Stop after the line that contains "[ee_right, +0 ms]"; until then, restate each line of the entries word for word from the very first.

=== Section Start ===

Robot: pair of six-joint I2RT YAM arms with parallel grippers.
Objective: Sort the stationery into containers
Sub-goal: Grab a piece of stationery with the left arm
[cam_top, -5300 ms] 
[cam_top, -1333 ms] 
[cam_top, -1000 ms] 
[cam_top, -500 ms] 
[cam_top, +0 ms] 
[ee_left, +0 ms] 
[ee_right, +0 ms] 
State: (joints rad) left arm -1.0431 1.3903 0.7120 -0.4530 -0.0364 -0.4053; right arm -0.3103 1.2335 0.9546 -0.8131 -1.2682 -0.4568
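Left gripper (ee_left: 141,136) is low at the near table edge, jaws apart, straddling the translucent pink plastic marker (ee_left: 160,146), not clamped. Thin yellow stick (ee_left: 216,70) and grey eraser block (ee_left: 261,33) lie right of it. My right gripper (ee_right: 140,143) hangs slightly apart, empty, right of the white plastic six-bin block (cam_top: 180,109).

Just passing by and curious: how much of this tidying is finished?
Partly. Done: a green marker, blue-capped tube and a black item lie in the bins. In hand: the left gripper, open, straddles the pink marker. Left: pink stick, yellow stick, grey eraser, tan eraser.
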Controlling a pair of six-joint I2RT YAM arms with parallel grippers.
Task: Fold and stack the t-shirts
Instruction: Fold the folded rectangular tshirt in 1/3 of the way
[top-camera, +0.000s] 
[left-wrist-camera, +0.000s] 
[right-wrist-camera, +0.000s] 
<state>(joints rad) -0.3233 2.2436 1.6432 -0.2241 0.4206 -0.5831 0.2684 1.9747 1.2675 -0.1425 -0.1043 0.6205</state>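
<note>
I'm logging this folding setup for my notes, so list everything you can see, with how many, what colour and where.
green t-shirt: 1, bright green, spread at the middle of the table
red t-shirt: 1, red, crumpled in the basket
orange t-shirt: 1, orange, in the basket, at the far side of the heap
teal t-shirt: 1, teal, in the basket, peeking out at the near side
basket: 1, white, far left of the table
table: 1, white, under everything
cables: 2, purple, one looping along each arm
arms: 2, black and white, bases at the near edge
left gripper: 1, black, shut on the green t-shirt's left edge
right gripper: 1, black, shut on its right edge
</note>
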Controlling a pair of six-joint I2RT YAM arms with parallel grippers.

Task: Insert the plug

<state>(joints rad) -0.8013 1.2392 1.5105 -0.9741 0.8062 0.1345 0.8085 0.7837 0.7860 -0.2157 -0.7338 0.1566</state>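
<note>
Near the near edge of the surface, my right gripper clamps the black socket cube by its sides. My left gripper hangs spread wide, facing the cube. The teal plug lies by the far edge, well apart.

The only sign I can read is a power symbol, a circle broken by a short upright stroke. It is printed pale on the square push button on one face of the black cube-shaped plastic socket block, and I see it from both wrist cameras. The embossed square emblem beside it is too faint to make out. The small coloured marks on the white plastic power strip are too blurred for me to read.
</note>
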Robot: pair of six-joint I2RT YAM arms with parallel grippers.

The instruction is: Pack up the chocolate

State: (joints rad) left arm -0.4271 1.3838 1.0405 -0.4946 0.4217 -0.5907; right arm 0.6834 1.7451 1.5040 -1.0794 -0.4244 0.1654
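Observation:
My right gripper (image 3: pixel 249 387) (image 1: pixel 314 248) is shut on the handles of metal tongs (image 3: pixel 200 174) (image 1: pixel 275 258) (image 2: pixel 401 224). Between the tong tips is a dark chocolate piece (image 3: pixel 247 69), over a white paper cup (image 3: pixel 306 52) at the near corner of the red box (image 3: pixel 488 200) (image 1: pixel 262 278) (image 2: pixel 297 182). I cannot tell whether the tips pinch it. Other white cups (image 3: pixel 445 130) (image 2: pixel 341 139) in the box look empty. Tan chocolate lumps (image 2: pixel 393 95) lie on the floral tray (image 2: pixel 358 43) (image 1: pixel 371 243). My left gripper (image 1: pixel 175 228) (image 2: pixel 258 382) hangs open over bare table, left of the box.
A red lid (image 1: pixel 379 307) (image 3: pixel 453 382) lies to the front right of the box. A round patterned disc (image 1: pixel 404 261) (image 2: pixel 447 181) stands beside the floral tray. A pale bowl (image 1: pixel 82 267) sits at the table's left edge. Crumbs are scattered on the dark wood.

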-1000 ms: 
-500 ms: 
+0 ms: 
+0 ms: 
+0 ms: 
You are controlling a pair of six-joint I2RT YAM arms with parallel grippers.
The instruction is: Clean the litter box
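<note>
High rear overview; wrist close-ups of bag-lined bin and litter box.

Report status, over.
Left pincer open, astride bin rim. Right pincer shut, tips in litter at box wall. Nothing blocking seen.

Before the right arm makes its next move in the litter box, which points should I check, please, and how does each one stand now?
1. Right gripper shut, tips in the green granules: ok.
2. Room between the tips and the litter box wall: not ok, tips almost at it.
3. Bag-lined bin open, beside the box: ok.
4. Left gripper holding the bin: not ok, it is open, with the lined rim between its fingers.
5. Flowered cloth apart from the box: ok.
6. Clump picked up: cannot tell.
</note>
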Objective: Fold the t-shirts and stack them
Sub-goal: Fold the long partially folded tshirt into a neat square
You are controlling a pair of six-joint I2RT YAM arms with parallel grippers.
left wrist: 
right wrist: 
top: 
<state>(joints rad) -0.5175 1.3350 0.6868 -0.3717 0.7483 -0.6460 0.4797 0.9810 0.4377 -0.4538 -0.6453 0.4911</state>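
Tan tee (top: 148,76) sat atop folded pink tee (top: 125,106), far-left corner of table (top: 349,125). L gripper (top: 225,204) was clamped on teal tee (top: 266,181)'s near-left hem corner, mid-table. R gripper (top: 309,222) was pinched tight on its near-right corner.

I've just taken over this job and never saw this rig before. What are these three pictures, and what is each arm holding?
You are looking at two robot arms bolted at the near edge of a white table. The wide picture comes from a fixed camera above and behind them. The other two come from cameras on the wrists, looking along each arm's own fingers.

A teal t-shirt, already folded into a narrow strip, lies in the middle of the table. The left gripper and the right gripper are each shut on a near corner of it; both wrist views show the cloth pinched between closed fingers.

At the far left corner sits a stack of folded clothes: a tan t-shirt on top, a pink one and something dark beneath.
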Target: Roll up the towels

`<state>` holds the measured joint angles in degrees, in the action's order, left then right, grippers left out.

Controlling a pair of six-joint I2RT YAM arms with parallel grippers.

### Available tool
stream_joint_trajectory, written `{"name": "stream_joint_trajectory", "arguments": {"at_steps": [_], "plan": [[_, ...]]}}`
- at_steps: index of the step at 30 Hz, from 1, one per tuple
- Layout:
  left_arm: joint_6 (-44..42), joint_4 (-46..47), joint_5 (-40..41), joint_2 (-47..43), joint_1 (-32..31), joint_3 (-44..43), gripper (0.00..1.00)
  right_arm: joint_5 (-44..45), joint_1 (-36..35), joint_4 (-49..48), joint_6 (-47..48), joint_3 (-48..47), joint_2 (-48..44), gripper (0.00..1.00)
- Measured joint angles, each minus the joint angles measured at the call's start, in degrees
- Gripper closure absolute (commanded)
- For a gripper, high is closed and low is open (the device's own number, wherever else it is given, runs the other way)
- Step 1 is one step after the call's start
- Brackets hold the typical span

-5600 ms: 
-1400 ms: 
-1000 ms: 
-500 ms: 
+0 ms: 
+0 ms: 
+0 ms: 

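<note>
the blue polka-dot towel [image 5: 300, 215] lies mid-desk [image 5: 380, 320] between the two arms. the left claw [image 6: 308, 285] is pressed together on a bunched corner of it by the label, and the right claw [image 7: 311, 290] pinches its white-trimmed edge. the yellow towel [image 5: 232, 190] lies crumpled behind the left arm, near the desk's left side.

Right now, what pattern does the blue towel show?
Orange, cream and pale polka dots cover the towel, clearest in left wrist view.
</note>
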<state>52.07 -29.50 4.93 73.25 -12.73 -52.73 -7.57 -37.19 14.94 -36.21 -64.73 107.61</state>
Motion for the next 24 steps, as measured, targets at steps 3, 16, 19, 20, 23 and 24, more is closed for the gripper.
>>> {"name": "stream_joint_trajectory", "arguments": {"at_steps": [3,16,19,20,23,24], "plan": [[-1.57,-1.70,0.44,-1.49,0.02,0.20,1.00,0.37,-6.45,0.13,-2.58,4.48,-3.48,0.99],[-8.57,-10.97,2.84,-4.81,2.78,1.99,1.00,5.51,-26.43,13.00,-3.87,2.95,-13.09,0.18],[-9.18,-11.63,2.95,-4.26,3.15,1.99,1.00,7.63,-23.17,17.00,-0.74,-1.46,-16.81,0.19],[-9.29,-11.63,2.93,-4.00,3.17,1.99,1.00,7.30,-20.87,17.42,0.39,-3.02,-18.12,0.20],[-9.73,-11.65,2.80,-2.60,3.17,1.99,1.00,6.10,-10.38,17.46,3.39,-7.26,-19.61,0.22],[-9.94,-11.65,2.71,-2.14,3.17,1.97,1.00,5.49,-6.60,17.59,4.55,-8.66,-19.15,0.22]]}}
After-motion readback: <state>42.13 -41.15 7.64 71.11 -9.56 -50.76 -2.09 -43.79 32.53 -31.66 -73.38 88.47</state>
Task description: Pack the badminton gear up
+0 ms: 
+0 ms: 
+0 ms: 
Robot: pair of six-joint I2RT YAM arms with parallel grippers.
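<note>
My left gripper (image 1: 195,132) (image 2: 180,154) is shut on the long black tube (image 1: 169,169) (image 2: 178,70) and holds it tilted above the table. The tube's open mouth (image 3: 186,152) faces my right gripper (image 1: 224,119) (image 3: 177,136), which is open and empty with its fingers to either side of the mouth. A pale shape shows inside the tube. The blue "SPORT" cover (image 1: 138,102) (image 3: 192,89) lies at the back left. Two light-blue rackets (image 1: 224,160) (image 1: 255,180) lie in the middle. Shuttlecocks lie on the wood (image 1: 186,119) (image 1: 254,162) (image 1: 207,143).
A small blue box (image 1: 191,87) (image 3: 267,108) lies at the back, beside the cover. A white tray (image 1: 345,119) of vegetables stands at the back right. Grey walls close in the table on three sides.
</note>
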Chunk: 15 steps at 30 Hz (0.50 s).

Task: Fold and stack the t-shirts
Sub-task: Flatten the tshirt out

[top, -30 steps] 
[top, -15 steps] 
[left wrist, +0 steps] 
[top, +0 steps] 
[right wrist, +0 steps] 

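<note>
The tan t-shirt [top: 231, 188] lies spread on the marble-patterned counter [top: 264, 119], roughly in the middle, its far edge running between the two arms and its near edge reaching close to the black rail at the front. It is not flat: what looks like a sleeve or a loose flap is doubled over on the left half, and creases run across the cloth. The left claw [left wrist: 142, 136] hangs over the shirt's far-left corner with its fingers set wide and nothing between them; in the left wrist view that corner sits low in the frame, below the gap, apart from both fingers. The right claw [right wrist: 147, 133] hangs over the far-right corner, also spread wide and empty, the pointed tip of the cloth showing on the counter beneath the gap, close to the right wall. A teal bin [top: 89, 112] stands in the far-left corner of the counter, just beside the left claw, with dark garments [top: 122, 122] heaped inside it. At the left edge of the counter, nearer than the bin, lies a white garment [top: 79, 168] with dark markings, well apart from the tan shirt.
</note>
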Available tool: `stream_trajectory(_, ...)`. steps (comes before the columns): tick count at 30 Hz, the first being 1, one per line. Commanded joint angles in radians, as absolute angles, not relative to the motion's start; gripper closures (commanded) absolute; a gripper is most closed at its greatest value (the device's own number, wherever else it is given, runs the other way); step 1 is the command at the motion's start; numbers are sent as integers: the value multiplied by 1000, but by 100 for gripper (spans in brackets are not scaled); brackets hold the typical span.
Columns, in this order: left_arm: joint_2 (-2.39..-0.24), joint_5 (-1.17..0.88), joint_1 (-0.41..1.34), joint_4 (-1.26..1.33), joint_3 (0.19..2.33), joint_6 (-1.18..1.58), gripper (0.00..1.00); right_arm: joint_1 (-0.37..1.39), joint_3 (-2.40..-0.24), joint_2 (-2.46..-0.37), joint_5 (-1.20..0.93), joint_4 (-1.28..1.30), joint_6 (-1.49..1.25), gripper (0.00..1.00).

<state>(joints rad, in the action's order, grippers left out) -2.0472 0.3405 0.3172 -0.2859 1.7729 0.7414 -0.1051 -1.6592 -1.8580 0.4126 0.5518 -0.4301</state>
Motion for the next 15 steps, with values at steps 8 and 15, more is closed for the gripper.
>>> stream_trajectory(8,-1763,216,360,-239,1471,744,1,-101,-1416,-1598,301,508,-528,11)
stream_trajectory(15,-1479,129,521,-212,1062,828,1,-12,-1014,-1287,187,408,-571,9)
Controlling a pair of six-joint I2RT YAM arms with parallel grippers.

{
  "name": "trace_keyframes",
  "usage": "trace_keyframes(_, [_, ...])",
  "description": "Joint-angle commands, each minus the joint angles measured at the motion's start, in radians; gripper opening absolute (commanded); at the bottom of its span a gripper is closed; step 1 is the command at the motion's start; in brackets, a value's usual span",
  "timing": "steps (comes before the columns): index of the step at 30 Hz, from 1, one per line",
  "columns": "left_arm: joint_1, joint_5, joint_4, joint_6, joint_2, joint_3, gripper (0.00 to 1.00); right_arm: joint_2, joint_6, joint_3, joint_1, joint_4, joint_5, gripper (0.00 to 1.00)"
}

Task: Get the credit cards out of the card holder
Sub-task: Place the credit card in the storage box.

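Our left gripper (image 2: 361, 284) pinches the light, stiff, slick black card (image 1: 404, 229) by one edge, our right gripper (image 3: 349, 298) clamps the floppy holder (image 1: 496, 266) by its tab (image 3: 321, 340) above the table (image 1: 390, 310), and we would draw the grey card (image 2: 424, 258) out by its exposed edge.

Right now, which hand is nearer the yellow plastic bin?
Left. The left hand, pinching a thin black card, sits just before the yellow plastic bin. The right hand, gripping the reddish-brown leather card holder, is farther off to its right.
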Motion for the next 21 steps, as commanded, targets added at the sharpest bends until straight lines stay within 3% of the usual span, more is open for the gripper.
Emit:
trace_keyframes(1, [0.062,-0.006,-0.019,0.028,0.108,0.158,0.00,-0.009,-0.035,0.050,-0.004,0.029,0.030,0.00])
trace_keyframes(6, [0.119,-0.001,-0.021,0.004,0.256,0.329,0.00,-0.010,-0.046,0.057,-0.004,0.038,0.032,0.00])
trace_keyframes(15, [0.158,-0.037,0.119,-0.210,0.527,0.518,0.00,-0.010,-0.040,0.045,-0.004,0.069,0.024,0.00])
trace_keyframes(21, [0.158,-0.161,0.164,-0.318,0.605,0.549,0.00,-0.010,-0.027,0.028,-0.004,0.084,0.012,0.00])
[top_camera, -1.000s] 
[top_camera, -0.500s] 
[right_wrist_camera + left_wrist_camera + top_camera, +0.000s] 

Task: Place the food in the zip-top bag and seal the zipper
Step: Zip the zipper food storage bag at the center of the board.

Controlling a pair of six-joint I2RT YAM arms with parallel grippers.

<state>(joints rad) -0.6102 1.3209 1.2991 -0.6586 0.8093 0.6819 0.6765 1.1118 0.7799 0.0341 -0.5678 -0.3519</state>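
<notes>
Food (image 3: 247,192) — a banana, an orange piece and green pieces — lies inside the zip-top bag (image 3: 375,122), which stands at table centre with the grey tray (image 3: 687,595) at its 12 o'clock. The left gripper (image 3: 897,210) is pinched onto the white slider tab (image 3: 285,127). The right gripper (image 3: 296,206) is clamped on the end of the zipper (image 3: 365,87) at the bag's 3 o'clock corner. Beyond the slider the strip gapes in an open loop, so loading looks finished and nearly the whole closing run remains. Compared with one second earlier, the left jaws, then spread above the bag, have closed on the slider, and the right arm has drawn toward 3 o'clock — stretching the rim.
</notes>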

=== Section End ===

- _Solved problem_:
Robot: pair of six-joint I2RT YAM arms with parallel grippers.
Objective: Sort the stationery into containers
Sub-goal: Grab a piece of stationery with the left arm
[cam_top, -5300 ms] 
[cam_top, -1333 ms] 
[cam_top, -1000 ms] 
[cam_top, -500 ms] 
[cam_top, +0 ms] 
[ee_left, +0 ms] 
[ee_right, +0 ms] 

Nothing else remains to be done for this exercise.